* Work required *
Every line below that holds the word "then" must be listed.

* Data provided *
╭──
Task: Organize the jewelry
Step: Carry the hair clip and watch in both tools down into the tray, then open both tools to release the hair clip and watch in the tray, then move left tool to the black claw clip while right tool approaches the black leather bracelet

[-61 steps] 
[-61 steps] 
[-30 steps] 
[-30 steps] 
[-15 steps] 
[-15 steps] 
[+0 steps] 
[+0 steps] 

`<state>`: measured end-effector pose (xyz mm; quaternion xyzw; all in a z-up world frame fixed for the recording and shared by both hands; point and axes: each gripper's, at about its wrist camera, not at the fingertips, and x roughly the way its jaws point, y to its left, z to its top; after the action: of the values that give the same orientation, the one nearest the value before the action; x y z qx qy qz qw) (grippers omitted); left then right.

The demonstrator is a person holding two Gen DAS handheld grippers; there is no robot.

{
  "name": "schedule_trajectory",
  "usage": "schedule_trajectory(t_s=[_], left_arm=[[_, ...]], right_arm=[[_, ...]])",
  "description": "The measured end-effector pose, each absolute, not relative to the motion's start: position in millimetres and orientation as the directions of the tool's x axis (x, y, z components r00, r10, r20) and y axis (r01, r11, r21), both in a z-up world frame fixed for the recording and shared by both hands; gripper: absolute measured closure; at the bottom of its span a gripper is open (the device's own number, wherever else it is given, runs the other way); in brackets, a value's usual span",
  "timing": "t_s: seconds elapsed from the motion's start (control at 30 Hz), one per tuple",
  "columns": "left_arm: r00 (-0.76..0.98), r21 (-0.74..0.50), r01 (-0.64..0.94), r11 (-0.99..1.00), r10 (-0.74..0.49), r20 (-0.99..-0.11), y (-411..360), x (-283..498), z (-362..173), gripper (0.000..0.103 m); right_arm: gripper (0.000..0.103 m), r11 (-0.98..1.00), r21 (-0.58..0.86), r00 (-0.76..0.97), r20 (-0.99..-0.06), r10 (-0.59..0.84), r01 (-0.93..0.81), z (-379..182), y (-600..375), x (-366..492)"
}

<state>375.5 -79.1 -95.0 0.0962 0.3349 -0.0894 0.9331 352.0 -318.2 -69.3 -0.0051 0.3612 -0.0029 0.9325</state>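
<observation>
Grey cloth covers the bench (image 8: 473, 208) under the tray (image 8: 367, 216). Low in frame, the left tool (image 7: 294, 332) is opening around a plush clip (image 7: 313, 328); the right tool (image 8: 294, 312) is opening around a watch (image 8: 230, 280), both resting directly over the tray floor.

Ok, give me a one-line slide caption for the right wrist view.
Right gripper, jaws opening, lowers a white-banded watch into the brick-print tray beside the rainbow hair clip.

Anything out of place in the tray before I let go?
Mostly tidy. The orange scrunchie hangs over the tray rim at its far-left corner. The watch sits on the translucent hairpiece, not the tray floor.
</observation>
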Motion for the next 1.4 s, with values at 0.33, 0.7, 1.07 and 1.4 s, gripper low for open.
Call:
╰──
* Output of the task *
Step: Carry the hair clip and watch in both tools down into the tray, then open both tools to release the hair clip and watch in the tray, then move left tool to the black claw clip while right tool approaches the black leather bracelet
`<state>`: measured end-effector pose (xyz mm; quaternion xyzw; all in a z-up world frame fixed for the recording and shared by both hands; point and axes: each gripper's, at about its wrist camera, not at the fingertips, and x roughly the way its jaws point, y to its left, z to its top; after the action: of the values that give the same orientation, the one nearest the value before the action; x y z qx qy qz qw) (grippers omitted); left then right.

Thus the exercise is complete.